I wish the world would understand that outside of Roadrunner cartoons, coyotes do not know how doorknobs work.

Okay, I don't actually care if the rest of the world understands that, but I sure wish my dog would get it.

We have several families of coyotes in our neighborhood. I have nothing against them – whatever they need to prosper, if it involves field mice and rabbits, I see as not my problem. I'm not overly fond of what they do to the pheasants, but there’s a school of thought that having a few coyotes around cuts down on the raccoon population, and raccoons are very hard on pheasant and duck nests. I don't know if that's true, but I'm just trying to make the point that I'm not carrying out a vendetta against coyotes. If the windows are shut, I can't even hear them howling.

But my dog can.

Frances’ core belief is that coyotes howling in the darkness are clearly plotting an invasion of our farmstead and it's her duty to alert EVERYONE.

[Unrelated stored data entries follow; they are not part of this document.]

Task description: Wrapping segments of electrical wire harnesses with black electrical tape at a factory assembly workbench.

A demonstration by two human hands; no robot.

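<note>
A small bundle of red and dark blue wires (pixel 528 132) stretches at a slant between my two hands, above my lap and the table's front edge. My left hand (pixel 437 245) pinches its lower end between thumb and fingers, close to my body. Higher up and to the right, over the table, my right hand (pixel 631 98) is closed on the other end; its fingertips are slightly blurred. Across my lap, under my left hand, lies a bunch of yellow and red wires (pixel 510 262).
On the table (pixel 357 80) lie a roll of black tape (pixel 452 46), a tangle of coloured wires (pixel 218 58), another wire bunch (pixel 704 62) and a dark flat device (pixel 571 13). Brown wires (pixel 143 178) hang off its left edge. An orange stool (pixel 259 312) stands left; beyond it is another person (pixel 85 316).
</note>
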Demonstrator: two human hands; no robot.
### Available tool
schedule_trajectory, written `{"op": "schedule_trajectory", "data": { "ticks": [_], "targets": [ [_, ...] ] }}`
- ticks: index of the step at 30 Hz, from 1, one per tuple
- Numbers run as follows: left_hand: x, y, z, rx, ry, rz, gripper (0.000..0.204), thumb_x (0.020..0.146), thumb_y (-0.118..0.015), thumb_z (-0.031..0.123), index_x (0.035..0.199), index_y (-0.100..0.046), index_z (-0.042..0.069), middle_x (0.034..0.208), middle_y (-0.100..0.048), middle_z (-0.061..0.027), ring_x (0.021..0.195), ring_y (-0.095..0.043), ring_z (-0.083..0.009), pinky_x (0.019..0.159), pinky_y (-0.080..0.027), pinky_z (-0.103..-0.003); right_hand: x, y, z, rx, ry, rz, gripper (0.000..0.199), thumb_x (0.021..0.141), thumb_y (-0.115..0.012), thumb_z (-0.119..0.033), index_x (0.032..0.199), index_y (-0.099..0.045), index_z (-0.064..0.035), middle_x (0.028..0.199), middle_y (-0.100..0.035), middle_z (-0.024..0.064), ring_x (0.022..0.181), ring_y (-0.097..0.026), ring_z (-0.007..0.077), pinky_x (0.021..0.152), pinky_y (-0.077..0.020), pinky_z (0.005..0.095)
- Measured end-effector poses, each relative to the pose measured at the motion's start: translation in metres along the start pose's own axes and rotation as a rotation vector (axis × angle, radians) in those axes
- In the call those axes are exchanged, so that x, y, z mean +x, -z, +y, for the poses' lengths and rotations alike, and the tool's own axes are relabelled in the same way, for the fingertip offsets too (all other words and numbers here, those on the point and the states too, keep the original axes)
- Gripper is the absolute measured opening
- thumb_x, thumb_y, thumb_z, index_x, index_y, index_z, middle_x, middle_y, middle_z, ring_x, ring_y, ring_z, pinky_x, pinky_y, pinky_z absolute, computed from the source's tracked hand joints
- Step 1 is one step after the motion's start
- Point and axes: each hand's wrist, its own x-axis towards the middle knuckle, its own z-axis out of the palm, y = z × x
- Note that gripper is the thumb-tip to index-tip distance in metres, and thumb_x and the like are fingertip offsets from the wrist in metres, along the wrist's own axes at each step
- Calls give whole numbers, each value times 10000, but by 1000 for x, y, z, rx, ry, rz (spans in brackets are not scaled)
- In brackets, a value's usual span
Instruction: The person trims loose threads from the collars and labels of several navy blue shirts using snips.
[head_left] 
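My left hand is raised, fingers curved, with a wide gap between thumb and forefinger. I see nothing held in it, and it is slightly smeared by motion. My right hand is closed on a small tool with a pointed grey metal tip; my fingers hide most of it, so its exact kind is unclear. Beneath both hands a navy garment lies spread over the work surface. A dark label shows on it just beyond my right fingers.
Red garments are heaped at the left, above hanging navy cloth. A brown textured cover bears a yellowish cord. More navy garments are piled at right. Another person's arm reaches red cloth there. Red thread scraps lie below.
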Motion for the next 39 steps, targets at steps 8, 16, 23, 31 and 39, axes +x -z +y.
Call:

Now, I don't know what the coyotes are talking about, and if they’d just learn to text like the rest of the civilized world, we wouldn't be having this conversation. But the coyotes howl, Frances hears them and plants herself with her back to our front door like Davy Crockett at the Alamo. Her ferocious barking wakes up the little dog who has no idea what's going on but begins barking in solidarity, and then I'm lying on my back staring at the ceiling, thinking that it would be more restful if I'd just pitch a tent in the middle of I-94. I do this for about 13 or 14 minutes before I get up, stumble through the dark house to the porch and invite the big goof inside. She paces back and forth between the two doors, looking for vulnerable spots that invading coyotes could exploit, then settles down on a rug, warily watching for any incursion and ready to launch an ambush. Then I go back to bed and spend another couple of hours trying to remember how to go to sleep.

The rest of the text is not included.